What defines a Feathered Star quilt block? Is it simply adding an outline of small triangles to a star block?
Marsha McCloskey, the foremost expert on the Feathered Star, laughs and says, “That’s pretty much it.”
She adds, “You can really feather almost anything.” Many of her own quilt patterns feature feathered borders, for example.
McCloskey has been researching Feathered Star blocks for a good part of her career, eventually authoring multiple pattern books and teaching classes all over the country. It was the complexity of the block that appealed to her. “I’d been doing a lot of patterns with simple piecing, and I thought, ‘Oh, this will be fun.’ I discovered that there were hundreds of variations, and I followed that path.”
“There are two basic ways of constructing the block,” she says. One is the LeMoyne Star approach, which leaves an 8-sided center. The larger you make the overall block, the larger the center will be, which allows more room intricate piecing in the centers. This can be ideal for medallion style quilts, like Feathered Star Medallion. Her Feathered Star Quilting Techniques course focuses on this LeMoyne Star variation.
The other approach to Feathered Stars is grid-based. The different drafting results in a square center. “This design is ripe for making a sampler quilt,” McCloskey says. Her Star of Chamblie Sampler pattern showcases this.
“You see a lot of these blocks in the late 1800s, particularly from the 1880s and 1890s in the Midwest. I’ve talked with quite a few quilt historians, and they tell me if you graphed the occurrences, they really peaked in that time frame and area.” McCloskey adds, “You find a lot of really good two-color versions—red and white, or blue and white.”
In 2011, the Infinite Variety exhibit at the American Folk Art Museum featured three centuries of historic red-and-white quilts. McCloskey remembers the exhibit, and noted that there were quite a few Feathered Star quilts in the magnificent show, largely due to how well-preserved this particular type of quilt tends to be.
She explains that, because of its complexity, this pattern was “a little like showing off.”
As a result, these quilts rarely used as utility quilts. “They were put away and preserved, which is why you have a lot of really nice, antique feathered star quilts today.”

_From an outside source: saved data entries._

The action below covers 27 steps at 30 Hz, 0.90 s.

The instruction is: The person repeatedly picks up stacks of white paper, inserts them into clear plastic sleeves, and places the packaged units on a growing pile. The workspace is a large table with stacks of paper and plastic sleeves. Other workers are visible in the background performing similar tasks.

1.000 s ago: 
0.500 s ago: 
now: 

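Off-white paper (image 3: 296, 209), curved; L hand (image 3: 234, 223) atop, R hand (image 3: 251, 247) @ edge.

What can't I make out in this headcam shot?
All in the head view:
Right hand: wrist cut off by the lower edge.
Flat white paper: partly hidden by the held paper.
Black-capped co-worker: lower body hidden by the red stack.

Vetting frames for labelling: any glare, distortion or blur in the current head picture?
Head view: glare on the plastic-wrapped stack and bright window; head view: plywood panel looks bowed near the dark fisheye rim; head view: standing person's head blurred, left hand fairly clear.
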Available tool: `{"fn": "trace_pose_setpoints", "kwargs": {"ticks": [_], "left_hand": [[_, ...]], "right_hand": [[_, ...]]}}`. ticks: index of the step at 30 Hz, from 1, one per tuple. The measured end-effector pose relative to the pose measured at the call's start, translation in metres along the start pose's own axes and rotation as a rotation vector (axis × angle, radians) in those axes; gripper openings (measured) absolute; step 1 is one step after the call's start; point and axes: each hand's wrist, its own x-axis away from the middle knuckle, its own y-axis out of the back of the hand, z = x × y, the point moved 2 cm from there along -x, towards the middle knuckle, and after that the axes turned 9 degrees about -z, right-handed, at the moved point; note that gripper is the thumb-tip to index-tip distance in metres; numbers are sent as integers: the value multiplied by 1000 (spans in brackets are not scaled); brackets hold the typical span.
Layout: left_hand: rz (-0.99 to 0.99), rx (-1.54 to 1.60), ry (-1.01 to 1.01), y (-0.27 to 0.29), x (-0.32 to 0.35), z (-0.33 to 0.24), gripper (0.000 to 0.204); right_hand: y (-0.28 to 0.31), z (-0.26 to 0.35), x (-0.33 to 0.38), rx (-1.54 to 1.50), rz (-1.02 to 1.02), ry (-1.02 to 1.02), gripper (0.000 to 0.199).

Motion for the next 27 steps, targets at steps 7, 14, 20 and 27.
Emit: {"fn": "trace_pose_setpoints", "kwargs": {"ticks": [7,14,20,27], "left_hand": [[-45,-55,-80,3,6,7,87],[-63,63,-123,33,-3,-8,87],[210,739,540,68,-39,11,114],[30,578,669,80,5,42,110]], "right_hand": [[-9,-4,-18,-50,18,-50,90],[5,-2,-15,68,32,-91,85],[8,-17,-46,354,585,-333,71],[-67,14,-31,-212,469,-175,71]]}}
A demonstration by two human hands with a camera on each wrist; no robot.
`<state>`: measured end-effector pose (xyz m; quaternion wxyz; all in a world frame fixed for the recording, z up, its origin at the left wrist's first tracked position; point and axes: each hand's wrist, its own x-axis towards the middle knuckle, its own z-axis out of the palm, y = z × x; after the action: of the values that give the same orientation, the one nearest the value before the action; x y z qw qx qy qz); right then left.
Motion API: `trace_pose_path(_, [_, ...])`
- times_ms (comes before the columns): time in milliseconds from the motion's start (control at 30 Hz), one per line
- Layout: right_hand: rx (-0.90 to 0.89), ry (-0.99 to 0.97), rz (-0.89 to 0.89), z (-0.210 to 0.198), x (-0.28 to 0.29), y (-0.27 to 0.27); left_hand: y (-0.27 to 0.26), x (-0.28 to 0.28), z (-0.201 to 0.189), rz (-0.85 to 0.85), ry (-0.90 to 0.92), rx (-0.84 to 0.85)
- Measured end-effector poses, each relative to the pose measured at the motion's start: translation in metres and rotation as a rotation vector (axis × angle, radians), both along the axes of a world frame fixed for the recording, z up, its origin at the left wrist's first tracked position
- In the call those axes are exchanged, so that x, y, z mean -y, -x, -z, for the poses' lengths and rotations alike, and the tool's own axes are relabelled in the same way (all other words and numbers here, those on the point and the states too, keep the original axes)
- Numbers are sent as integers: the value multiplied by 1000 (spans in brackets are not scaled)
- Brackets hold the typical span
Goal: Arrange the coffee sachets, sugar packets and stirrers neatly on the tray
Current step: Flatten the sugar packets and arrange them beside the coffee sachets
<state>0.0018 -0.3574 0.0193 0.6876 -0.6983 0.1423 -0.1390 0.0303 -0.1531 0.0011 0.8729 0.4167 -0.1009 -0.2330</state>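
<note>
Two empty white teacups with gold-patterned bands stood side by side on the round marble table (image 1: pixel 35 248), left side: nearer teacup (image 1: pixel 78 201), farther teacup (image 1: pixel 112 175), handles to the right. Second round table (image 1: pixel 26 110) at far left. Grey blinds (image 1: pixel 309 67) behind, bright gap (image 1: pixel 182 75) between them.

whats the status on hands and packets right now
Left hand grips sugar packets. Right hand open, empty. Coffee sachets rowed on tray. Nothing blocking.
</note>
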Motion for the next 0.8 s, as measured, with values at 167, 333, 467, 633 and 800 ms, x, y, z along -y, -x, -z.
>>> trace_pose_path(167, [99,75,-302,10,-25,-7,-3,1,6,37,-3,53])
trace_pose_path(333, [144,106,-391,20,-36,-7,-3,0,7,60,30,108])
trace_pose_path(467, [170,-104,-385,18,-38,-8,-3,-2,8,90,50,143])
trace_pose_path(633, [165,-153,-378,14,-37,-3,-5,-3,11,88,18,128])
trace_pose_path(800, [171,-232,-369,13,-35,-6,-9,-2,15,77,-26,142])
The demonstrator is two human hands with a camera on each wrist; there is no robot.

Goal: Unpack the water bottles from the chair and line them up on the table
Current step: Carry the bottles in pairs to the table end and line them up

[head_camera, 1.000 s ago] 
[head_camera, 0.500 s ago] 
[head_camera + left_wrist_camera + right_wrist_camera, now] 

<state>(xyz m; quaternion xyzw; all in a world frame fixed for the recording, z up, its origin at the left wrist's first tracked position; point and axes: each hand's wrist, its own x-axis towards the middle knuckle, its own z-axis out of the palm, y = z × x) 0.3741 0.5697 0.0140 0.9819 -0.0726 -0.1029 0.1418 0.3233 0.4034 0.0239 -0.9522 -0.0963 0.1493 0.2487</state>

Because of those intricately pieced triangles, it’s critical for the measurements to be accurate, and to minimize any stretching. The Bias Strip Piecing technique is a patchwork blessing, in that regard. “This technique keeps the straight of grain on the outside edge, which is where you need the stability,” McCloskey says. “The technique allows your pieces to be very accurate, very stable—it helps everything go together well.”
Over time, McCloskey developed a ruler that did work specifically with the unusual geometry of Feathered Stars. “It has dimensions I’ve never found on other rulers, like the 1-1/16 inch mark I needed for my Star of Chamblie Sampler pattern.”
Another tricky bit to this classic block is that, due to the geometry of its slanted rows, it doesn’t divide into clean, standard dimensions.
“The older blocks used templates, so it didn’t matter that they didn’t match the dimensions on a ruler, as long as it fits together.“
With the right techniques and tools, this spectacular block is achievable. As it was yesterday, so it is today: an achievement block, worth working toward and celebrating.